# My Betta is now terrified of me.



## Vladrick (May 14, 2018)

I Just bought a Betta - he has been with me now for about 5 days. He perked up and has been a happy little fish. I even have a tank ordered that should be here in a few days to give him even more space. But today something unpleasant happened. Some friends on Facebook wished to see him, so I tried to take a photo of him. But he started acting like he was absolutely terrified. 

I had been getting near his tank (talking to him like a moron) putting my finger on the glass, and he would come up to it and follow it, would float there and look at me intently. I know he is just a fish but I was starting to see a personality in him. But when he saw me with that camera he freaked out big time, and I mean big time. He tried to burrow himself into the gravel, and jumped outta the water twice, bashing his poor head into the tank lid. Now when I get near his tank (without the camera). He is still behaving that way. He also knew and could see his food bowl, and before when I saw me reaching for it, he would swim under the feeding hole in the lid. Now when ive tried to feed him he is doing what he was doing when he saw me with the camera. 

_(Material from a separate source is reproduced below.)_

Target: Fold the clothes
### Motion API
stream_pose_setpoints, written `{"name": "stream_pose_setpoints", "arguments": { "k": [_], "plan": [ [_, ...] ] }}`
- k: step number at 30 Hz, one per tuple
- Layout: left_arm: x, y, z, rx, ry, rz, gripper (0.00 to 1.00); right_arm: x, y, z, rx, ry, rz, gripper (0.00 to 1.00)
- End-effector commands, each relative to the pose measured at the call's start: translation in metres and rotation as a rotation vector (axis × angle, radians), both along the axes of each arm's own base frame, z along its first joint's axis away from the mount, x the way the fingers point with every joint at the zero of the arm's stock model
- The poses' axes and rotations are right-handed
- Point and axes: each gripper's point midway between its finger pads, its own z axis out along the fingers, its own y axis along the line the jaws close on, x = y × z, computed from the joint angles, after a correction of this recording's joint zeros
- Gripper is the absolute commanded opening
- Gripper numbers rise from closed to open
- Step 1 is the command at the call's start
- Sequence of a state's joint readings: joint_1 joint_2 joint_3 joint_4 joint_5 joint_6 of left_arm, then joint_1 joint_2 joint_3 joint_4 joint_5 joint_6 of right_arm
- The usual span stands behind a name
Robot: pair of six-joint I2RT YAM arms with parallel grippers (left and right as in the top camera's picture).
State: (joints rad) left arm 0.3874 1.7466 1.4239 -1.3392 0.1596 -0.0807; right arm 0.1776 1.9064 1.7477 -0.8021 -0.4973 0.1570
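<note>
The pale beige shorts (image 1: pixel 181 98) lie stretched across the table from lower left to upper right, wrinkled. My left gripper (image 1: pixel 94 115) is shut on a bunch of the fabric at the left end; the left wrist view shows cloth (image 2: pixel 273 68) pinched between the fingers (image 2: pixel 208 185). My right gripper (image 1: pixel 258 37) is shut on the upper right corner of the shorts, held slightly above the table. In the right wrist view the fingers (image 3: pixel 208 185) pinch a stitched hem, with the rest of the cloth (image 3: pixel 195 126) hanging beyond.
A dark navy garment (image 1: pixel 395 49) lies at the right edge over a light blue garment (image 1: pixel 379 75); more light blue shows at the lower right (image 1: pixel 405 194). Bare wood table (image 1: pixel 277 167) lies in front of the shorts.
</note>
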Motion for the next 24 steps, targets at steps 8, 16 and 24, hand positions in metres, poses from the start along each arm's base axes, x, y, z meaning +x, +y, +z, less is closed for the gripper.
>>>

I could understand where he would be afraid of the camera, it was a very bright red color. But now hes associating that fear with me, and I am incredibly worried that this will continue. So I am asking if this will wear off over time. It hurt my feelings to bad at the thought of making him permanently afraid of me, that I have cried a little. (a 33y.o. man). So if there is anyone out there that can help me by assuring me it will pass given time - I would appreciate it.


----------



## RussellTheShihTzu (Mar 19, 2013)

Welcome to the Forum! :wave:

Give him some time and wait at least a week before you try to take a photo. If you have a photo editing program you can take the photo from a distance and zoom in to edit out all but your Betta.


----------



## Vladrick (May 14, 2018)

Tanks (see what I done there) for the welcome.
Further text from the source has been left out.